I looked at the heart monitor. The line was steady, but my world was tilting. He had calculated my pain like a line item on a budget. He had decided for me that I would rather be alive and humiliated than at his side and fighting.
"You had three years, Tristan," I said. "Three years to find me in that warehouse. Three years to see that I wasn't using the money you left."
"I saw the withdrawals," he gasped. "Every month, ten thousand dollars.
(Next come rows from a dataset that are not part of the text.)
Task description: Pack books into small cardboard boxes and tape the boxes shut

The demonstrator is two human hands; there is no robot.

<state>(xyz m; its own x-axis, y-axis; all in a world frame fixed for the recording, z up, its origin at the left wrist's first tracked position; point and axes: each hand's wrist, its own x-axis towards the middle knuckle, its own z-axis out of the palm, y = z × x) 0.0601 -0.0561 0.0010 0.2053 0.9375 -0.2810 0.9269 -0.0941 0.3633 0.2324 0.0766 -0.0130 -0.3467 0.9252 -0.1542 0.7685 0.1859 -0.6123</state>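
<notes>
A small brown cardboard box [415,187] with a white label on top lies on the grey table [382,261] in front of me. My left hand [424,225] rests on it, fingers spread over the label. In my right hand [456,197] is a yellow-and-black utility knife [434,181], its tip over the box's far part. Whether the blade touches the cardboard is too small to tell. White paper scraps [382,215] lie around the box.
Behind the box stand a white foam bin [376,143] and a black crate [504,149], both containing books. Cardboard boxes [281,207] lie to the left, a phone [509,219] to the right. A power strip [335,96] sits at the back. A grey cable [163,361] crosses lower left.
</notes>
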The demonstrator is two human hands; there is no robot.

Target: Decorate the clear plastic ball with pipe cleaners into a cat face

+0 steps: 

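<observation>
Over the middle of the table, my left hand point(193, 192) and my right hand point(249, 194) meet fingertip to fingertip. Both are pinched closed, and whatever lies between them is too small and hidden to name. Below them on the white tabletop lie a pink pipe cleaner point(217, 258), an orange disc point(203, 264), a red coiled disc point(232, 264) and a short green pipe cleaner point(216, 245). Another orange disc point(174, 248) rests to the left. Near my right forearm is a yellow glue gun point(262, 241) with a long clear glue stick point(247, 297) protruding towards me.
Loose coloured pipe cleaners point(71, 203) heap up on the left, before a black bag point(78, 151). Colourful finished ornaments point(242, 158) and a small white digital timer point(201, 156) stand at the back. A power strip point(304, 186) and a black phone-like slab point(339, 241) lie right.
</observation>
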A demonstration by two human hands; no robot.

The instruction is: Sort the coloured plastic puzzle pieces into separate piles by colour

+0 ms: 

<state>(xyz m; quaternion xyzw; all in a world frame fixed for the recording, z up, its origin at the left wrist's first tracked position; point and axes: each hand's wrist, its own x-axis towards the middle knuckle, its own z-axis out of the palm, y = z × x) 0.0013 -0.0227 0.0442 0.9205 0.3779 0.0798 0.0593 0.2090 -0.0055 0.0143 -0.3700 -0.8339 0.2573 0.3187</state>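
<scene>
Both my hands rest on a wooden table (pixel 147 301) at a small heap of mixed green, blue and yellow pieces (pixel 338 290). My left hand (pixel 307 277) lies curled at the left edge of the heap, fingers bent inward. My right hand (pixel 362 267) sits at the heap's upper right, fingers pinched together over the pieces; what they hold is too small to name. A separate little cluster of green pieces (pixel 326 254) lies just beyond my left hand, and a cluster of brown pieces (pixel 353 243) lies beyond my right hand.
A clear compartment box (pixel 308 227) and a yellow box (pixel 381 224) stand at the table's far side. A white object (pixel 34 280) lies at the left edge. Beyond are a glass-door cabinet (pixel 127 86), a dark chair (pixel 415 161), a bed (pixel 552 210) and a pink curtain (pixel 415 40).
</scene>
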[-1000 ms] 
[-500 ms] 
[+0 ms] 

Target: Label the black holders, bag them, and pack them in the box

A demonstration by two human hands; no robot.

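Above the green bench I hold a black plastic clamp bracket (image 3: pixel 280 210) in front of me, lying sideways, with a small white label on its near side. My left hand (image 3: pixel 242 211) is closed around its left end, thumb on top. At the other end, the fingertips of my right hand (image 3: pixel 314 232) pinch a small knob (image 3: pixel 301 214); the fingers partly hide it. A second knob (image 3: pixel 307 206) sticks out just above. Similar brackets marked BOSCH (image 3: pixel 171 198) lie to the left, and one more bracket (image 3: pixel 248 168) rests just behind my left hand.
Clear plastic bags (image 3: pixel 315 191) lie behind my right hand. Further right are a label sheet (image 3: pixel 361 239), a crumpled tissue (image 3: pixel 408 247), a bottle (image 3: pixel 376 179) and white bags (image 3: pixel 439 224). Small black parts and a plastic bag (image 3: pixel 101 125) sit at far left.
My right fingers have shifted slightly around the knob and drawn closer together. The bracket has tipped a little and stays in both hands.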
I thought you were okay. I thought you were just hiding because you hated me. I didn't know someone was intercepting the trust."
"I didn't take a cent," I whispered.
The realization hit him then. The mask of the "protective husband" fell away, leaving only a man who had been outplayed by the very people he thought he was managing.
"I thought I was the one holding the strings," Tristan said, a bitter laugh escaping his throat. "But Harriet and Thomas... they were just letting me keep you in a corner until the shares matured. My silence didn't protect you, Minerva. It just made their job easier."
I stood up. I couldn't stay in the room anymore. The weight of his "sacrificial" choices felt like a physical pressure on my lungs. He had traded my three years for a corporate stalemate he eventually lost anyway.
"You were so busy playing god, you forgot to be a husband," I said.
I walked toward the door.
"Minerva, wait," he called out. He tried to sit up, his face turning gray with the effort. "The timeline... there's one more thing. The night of the ballroom scandal. I didn't just stay silent because of the deal."
I stopped, my hand on the handle. "What else?"
"I was the one who called the photographers," Tristan whispered.
I turned around, the air leaving my lungs. "What?"
"I knew Harriet was going to have you removed that night," he said. "I thought if the press saw you, if there was a public record of your face, they couldn't make you 'disappear' quietly. I humilated you on purpose, Minerva. I thought the shame would be your armor."
The revelation was a jagged blade in my heart. He hadn't just watched the world tear me apart. He had invited them to the feast.
"You're a monster," I breathed.
I didn't wait for his answer. I slammed the door and ran down the hallway, the sound of his machines fading behind me. I reached the nursery wing, my vision blurred with tears.
Marcus was standing by the glass. He looked at me, then at the tablet in his hand.
"Minerva," Marcus said, his voice urgent. "Tristan’s personal ledger. I just found the name of the 'legal proxy' who has been withdrawing the trust money for three years."
I looked at the screen. The name wasn't a Whitmore. It wasn't Harriet.
It was the name of the lead doctor currently heading Tristan’s surgical recovery.
I looked through the glass at the nurse station. The doctor was standing there, his back to me, holding a syringe he hadn't cleared with the floor staff.